While certainly easy to use, there is one insufferable quirk in the '4K – to change the speed, you need to screw and unscrew an adapter that changes the diameter of the drive pillar that rotates the pinch roller. When playing without the adapter, it resides on a post under the head cover. Remember to make sure there's one with the machine!


Denon DH-710S
This is the personal favourite of Tim de Paravicini of EAR Yoshino, and for good reason: sound quality is breathtaking. The DH-710S doesn't play 3¾in, but if you can afford one, you can buy a Sony TC-350 or other beater for slow speed duties. You'd be lucky to find a DH-710S for £1500, so consider its siblings, the DH-510 and DH-610, for less layout.

The handling is superlative thanks to the double-capstan system, but the deck's appeal has escalated of late thanks to external units like the Doshi Audio V3.0 Tapestage tape preamp. The DH-710S is, to my knowledge, the only deck with an umbilical lead straight from the heads, so you can feed it with ease to external high-end preamplifiers.


Otari MX5050
The all-in-one that does everything: speeds, reel-sizes, formats and EQ. This has the same spec as Technics' RS-1500 but built to semi-pro or even pro standards and, unlike the RS-1500, has switchable NAB/CCIR EQ. It's XLR-output-only, not pretty, but what a deck! Well-used from £500-£750, excellent shape from £1200, near perfect for £2-£3k.

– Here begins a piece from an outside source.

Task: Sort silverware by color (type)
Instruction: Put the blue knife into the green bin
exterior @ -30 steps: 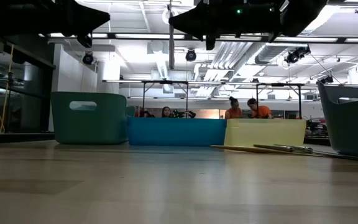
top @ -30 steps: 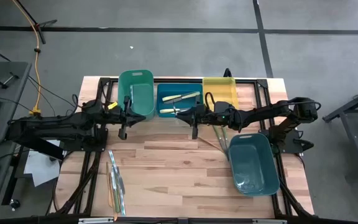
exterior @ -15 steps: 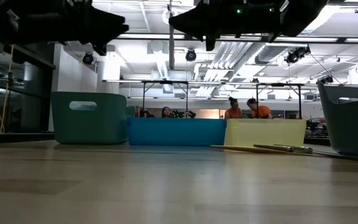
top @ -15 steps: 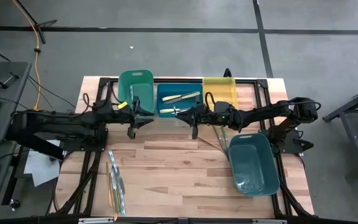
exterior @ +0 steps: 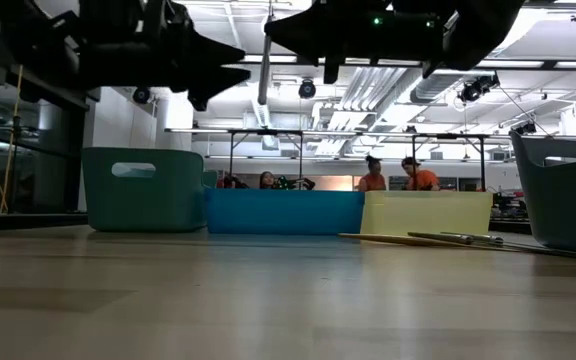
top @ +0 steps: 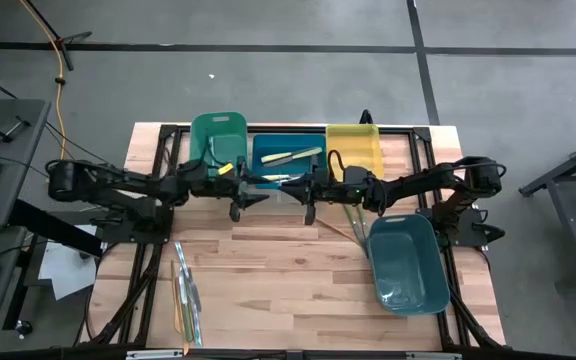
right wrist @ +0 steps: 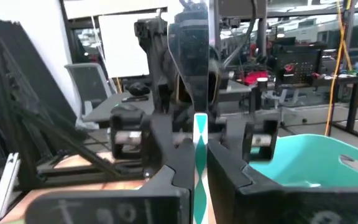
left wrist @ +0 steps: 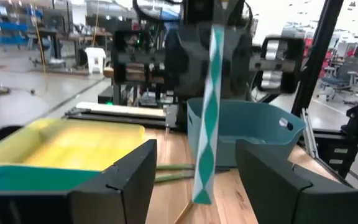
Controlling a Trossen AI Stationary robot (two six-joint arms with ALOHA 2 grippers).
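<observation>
My right gripper (right wrist: 199,186) is shut on a green-handled piece of silverware (left wrist: 207,118), held above the table's middle in front of the blue bin (top: 288,160). My left gripper (left wrist: 196,155) faces it, open, with one finger on each side of the handle and not touching it. Two pale-handled pieces (top: 290,157) lie in the blue bin. Several pieces (top: 184,295) lie on the table near its left front. Others (top: 353,215) lie under my right arm. My right gripper pinches the green twisted handle (right wrist: 199,155) between its two fingers. The fingers lie level, coming from the table's right, across the piece. The piece stands nearly upright, and most of it hangs below the fingers (exterior: 264,70), clear of the table.
A green bin (top: 218,140), the blue bin and a yellow bin (top: 355,150) stand in a row at the far edge. A teal bin (top: 408,262) stands at the near right. Bare wood lies between the arms and the near edge. People sit in the room beyond.
My left gripper has gone toward the table's right, from in front of the green bin up to my right gripper, sinking a little, and it has opened. My right gripper has kept its place with the green-handled piece.
</observation>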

Ignore the studio variants such as the 8-track decks unless you're opening a studio. You want the ¼in tape model that's got switchable ½-track and ¼-track. By the way, Petronel Butuc at Audiophiles Clinic says Otari produced the last-ever open-reel decks until Ballfinger appeared. This means its 2005-6 units are the 'newest' of used decks.

Pioneer RT-707
The sleeper awakens, for this auto-reverse, 7in spool-only unit, 19in rack-mountable gem has been rediscovered as not merely a pretty unit designed for domestic acceptability, but also as one of the nicest-sounding of them all. Oddly-dimensioned at 12½in deep but standing a mere 9in tall, it is one of the most easily-accommodated in hi-fi equipment stands. Prices are currently escalating vertically, with good examples now commanding £600-£1500. The RT-707 boasts good, durable heads, the auto-reverse system is one of the best, its ease-of-use is second to none, spooling is rapid, and tape-handling excellent.